The HKC, however, presumes a relatively stable governance environment. Against the backdrop of rising geopolitical tensions, sanctions and realignment in international trade, access to compliant recycling capacity is increasingly shaped by political risk rather than technical readiness.

The result may be that some shipowners send older vessels to markets with weaker environmental or safety requirements. This has the potential for exacerbating environmental degradation, concentrating risk in under-regulated regions, and increasing reputational and financial exposure for shipping companies.

Regulatory uncertainty and regional or local politics also play into decisions about when ships are sent for scrap. The uneven nature of decarbonisation policy and targets may mean that older tonnage is scrapped earlier than is economically necessary as owners look to avoid future compliance risks and uncertainty.

There’s a real risk that a two-tier system will emerge, whereby some vessels are scrapped in line with HKC standards while other vessels might be recycled in places where regulation is more of a grey area. This could result in environmental and safety standards being unevenly applied across the global fleet.

We need to keep communication with our clients open, to work with them to understand these dynamics and help them to address these challenges.

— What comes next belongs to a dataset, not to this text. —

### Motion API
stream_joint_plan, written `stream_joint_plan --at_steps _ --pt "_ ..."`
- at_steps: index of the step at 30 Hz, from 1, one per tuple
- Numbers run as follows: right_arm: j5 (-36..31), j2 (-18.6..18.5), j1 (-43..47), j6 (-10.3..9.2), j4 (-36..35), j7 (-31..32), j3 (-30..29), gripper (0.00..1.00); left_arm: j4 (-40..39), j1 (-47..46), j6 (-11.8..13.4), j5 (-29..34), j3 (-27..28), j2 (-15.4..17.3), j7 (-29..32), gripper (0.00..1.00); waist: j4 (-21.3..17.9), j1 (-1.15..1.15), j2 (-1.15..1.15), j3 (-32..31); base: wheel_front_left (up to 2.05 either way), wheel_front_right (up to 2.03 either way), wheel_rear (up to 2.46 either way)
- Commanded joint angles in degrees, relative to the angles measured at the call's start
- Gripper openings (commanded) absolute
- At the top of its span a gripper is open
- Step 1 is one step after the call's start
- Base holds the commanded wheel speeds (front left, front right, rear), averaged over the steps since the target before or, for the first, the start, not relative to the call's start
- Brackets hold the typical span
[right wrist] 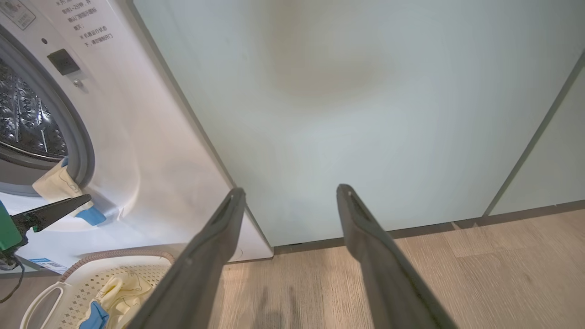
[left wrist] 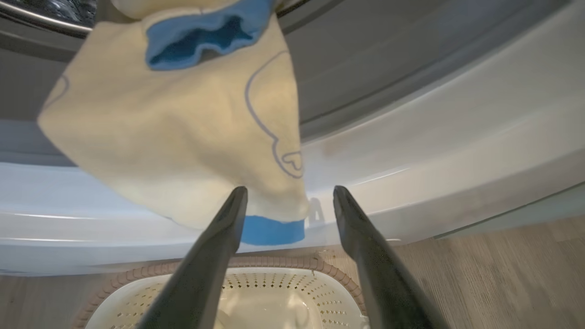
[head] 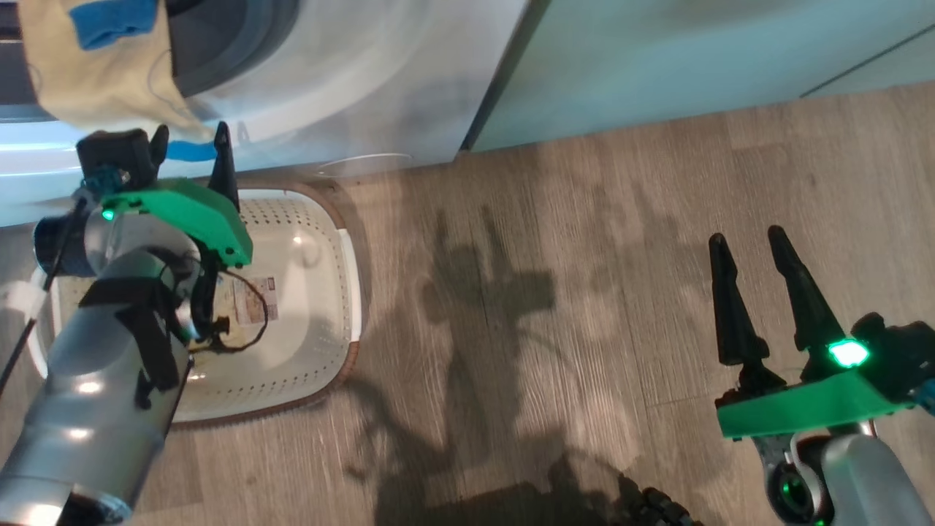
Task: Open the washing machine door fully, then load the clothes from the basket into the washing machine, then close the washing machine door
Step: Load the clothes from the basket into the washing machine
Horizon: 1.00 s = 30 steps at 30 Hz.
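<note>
The washing machine [head: 350, 88] stands at the top left with its drum [right wrist: 23, 123] uncovered; the washing machine door is out of view. One pale yellow garment of the clothes [left wrist: 173, 137] with blue patches hangs out of the drum mouth over the white front. My left gripper [left wrist: 290, 192] is open just below its blue hem, fingers apart and not closed on it. Under it sits the basket [head: 321, 241], where more clothes [right wrist: 123, 292] lie. My right gripper [head: 746, 239] is open over bare floor at the lower right, holding nothing.
Pale green cabinets [right wrist: 365, 114] stand right of the washer. Wood-look floor [head: 584, 292] stretches between the basket and my right arm. My left forearm [head: 102, 380] covers the basket's left half in the head view.
</note>
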Motion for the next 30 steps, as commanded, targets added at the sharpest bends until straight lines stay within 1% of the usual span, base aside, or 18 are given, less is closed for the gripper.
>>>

Lessons from the past, focus on the future

The London marine insurance market, the oldest in the world lest we forget, has seen many twists and turns over its history. Geopolitical shocks, fluctuations in fuel prices and supply-chain pinch-points are, to a large extent, nothing new.

While the shape and the impact of these events is constantly shifting, as a marketplace we have the experience, expertise and risk prevention knowledge to help our clients to navigate an uncertain future.

Shipowners plan for emergencies all the time – they have to. Our role as an insurance market and collective of risk experts is to help them to minimize and mitigate risks like these and ready themselves for the future.